Materials and Methods

Patients

Iraqi women age 50 – 78 years old with breast cancer were diagnosed according to the National Comprehensive Cancer Network (NCCN) clinical practice guideline [1]. These women were inpatients randomly recruited from the oncology department of Imam Al-Hussein Medical City after obtaining consent. Women were considered for inclusion in this study if they received paclitaxel as monotherapy at 80 mg/m², administered as a 1-hour intravenous infusion every week for at least two cycles, with no other concurrent diseases. Women with cardiovascular diseases, diabetes mellitus, hepatic dysfunction, hyperthyroidism, taking drugs that affect paclitaxel’s pharmacokinetic and pharmacodynamic properties, such as ketoconazole, erythromycin, rifampin, phenytoin, abaloparatide, abametapir, abatacept, and abciximab were excluded.

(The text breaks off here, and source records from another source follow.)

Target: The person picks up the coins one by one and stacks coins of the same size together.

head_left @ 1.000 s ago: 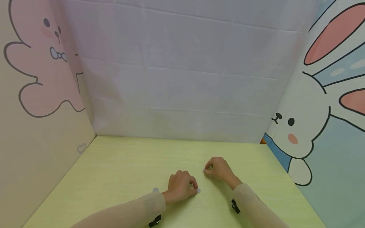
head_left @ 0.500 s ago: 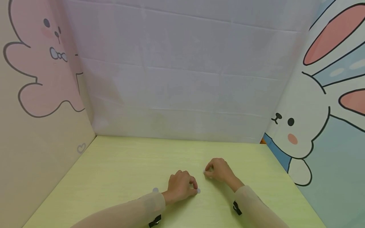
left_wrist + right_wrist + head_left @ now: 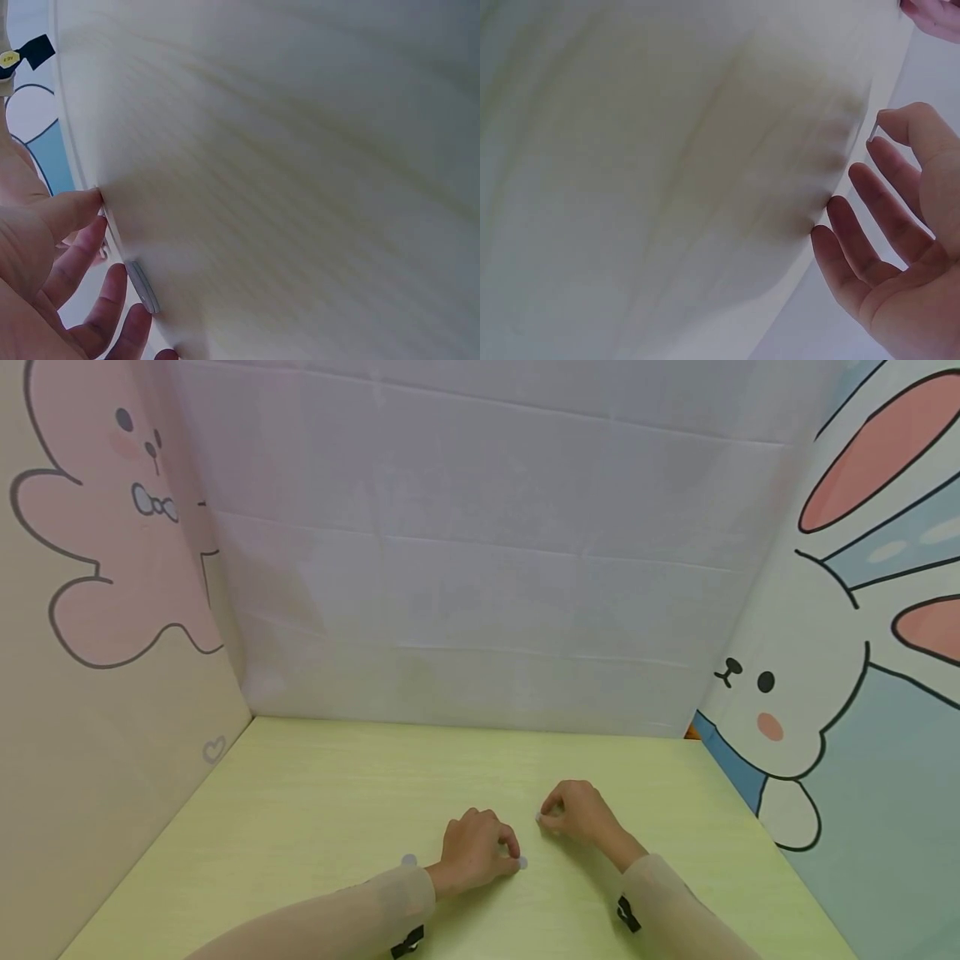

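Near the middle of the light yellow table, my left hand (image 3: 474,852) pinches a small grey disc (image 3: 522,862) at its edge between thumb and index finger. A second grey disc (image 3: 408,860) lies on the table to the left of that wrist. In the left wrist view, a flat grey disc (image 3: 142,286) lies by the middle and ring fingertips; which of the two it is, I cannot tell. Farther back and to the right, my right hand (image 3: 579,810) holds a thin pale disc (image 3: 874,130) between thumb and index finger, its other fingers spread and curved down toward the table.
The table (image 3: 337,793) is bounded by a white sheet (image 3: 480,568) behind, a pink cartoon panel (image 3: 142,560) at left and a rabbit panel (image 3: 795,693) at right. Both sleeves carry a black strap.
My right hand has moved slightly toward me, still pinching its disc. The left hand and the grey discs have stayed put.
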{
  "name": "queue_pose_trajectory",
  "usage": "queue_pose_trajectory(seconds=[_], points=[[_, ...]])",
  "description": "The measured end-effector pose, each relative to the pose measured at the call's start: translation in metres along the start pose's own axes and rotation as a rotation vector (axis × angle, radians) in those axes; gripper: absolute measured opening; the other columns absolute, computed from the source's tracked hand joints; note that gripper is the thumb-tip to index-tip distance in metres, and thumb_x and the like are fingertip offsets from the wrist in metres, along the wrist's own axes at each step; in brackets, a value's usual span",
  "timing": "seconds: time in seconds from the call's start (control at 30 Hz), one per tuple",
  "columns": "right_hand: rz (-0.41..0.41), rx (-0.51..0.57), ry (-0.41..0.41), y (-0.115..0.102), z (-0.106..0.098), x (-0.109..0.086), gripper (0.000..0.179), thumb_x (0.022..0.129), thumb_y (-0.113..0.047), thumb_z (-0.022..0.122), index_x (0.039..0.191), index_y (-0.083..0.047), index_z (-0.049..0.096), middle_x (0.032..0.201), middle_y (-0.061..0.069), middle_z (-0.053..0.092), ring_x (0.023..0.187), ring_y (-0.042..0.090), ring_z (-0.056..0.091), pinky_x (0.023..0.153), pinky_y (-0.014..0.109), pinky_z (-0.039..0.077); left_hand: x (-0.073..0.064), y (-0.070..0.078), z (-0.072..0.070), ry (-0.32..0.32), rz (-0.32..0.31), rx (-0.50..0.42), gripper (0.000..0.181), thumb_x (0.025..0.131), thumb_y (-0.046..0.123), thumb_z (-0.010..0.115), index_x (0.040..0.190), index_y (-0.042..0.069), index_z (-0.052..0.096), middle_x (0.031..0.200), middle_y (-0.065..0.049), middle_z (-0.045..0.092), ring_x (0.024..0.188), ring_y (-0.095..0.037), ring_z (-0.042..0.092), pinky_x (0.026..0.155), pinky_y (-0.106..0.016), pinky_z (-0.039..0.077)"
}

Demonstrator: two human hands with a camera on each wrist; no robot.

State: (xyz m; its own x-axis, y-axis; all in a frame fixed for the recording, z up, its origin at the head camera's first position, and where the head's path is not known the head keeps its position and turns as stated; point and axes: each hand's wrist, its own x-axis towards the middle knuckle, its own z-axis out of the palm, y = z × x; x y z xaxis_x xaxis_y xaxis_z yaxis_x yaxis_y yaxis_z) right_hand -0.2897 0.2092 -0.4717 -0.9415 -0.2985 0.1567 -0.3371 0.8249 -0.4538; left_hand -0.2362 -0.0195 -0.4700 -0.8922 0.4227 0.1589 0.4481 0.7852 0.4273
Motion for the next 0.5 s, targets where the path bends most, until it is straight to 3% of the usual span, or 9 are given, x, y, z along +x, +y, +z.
queue_pose_trajectory(seconds=[0.3,0.5], points=[[-0.016,0.015,-0.002,-0.0018,-0.0036,-0.0033,0.009,0.086,-0.016,0.089,0.083,-0.014,0.081,0.091,-0.002,0.075,0.080,0.012,0.062,0.071,0.033,0.052,-0.0020,0.0011,-0.0032,0.007,0.020,-0.009,0.014,0.083,0.037,0.092,0.078,0.033,0.080,0.091,0.008,0.069,0.078,-0.011,0.048,0.067,-0.031,0.036],[-0.025,0.011,0.001,-0.0006,-0.0026,-0.0059,0.009,0.086,-0.016,0.089,0.083,-0.015,0.081,0.091,-0.003,0.076,0.084,0.013,0.065,0.075,0.036,0.054,-0.0006,-0.0026,0.0022,0.029,0.030,-0.026,0.014,0.082,0.037,0.092,0.076,0.032,0.080,0.089,0.008,0.068,0.078,-0.011,0.049,0.066,-0.032,0.036]])
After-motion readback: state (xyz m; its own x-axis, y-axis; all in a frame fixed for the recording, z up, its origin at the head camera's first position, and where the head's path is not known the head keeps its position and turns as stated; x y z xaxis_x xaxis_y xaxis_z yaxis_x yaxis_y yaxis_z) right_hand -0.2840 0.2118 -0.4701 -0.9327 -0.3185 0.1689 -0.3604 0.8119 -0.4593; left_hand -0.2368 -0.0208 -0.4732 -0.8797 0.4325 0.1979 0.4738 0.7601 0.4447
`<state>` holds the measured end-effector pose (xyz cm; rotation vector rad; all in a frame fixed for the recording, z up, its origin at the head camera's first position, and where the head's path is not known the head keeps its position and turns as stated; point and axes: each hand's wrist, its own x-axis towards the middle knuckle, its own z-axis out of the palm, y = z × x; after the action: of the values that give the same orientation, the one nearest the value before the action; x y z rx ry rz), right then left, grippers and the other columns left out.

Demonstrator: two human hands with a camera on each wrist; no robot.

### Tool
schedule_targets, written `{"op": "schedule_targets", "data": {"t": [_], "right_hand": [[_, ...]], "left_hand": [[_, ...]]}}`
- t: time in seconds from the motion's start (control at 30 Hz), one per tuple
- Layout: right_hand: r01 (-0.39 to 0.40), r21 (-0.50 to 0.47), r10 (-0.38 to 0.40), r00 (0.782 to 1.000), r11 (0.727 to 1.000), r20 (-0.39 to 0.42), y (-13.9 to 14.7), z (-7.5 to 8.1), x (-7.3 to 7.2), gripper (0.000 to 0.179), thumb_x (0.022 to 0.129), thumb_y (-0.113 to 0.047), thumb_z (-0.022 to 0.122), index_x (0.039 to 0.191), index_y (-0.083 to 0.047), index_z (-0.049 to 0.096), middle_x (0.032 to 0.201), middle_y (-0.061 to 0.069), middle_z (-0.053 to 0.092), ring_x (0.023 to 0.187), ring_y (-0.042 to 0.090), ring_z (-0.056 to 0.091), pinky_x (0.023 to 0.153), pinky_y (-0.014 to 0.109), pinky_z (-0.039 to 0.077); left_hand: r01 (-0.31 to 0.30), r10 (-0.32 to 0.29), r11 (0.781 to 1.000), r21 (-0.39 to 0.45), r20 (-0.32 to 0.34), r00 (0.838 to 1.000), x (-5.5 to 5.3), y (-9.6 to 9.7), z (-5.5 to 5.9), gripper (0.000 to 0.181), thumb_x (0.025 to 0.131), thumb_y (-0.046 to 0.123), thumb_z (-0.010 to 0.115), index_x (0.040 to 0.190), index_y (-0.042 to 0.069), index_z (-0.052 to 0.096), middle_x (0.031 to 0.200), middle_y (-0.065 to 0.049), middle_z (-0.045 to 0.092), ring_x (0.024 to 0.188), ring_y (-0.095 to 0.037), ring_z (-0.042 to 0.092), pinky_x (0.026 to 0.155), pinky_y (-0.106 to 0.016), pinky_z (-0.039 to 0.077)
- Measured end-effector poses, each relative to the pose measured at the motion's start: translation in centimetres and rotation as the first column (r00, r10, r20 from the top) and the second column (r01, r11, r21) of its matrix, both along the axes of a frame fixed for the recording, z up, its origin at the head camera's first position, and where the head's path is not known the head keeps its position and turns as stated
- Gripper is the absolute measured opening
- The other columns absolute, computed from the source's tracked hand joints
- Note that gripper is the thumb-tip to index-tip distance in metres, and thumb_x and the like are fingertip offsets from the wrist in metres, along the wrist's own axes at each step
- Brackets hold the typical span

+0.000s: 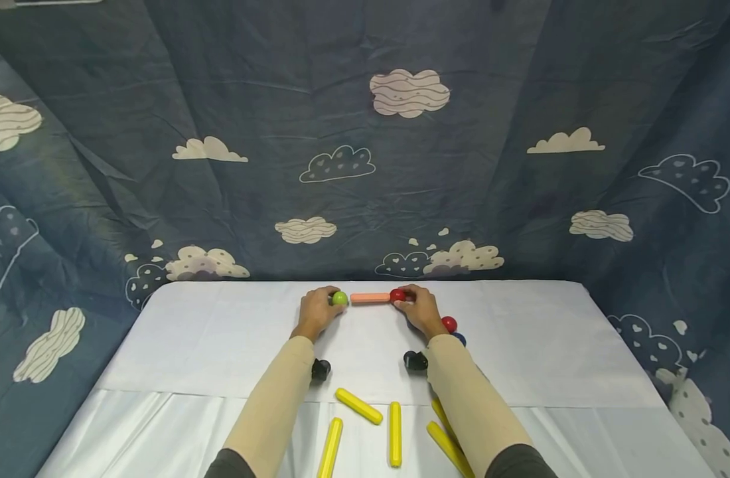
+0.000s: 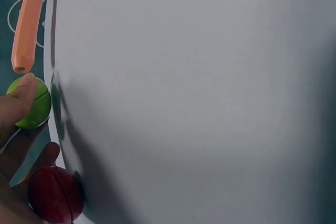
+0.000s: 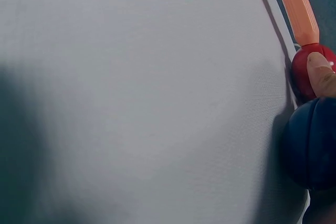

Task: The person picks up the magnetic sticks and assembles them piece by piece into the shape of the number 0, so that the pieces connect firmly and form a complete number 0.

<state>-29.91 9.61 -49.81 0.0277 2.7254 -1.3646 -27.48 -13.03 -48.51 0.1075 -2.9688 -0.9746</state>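
My left hand (image 1: 315, 312) pinches a green ball (image 1: 340, 299) near the far table edge, thumb across it in the left wrist view. A darker red ball (image 2: 55, 195) sits close under that hand, hidden in the head view. My right hand (image 1: 423, 311) grips a red ball (image 1: 396, 295) fixed on the right end of an orange ridged stick (image 1: 369, 298). The stick's other end, with a small hole, points at the green ball, a narrow gap between them. Beside the right thumb, a blue ball (image 3: 310, 142) shows large in the right wrist view.
Another red ball (image 1: 449, 324) and a blue ball (image 1: 458, 338) lie by the right wrist. Several yellow sticks, one of them upright in view (image 1: 395, 435), lie nearer on the white-covered table (image 1: 221, 345). Black wrist cameras (image 1: 415, 361) sit under the forearms. A cloud-printed curtain (image 1: 341, 199) hangs behind.
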Motion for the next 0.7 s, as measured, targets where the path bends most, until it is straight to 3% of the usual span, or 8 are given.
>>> {"op": "schedule_targets", "data": {"t": [0.7], "right_hand": [[0.016,0.017,-0.016,1.0,1.0,0.004,-0.08,-0.26,-0.18,0.045,0.088,-0.011,0.071,0.13,-0.004,0.058,0.124,0.017,0.06,0.111,0.031,0.052,0.105,0.046,0.041]], "left_hand": [[0.034,-0.033,0.999,-0.034,0.027,0.999,-0.15,0.18,0.2,0.049,0.083,0.025,0.076,0.127,0.01,0.062,0.121,-0.01,0.064,0.113,-0.03,0.054,0.1,-0.045,0.037]]}}
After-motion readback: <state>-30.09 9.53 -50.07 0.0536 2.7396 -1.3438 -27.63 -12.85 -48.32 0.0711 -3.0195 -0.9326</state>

Determination of sample’s size

The number of women involved in this study was calculated using Fisher’s formula. The population size of the target category was knowing from the oncology department of Imam Al-Hussein Medical City which is about 242 women with breast cancer and received paclitaxel [18]..

N = (Z2PQ)/d2------------------------------------- [19]

Where N is the desired sample size and p is the prevalence and could consider p=50%=0.5 due to the expect proportion was obscured., whereas Q=1-p = 0.5, Z is the standard normal deviation of 1.96 at 95% CI, and D is an error agreeable limit of 0.05 at 95% CI. Thus,

N = ((1.96)2 X 0.5 X 0.5)/(0.05)2 = 384

The desired size could diminish using the reduction formula because the population size is < 10,000:

R = N/(1+ N⁄n)------------------- [18]

Where n is the population size of women involved in the study.

Then,

R = 384/(1+ 242) = 149.6

These 150 women were randomly selected.

Study design

The cross-sectional observational study was conducted from December 2024 to March 2025, which involved 150 women with breast cancer who received paclitaxel. These women were assessed individually in the 2nd week of paclitaxel therapy using a questionnaire to obtain demographic data, including age and body mass index (BMI), and the probability and severity of paclitaxel’s side effects. At the same time, neutrophilia count and breast cancer markers were assessed.

Blood collection

From each woman, approximately 6 mL of blood was withdrawn and divided into two parts: 2 mL was placed in an EDTA tube for the absolute neutrophil count (ANC) and genetic analysis, and 4 mL was placed in a gel tube to obtain serum for assessment of breast cancer markers.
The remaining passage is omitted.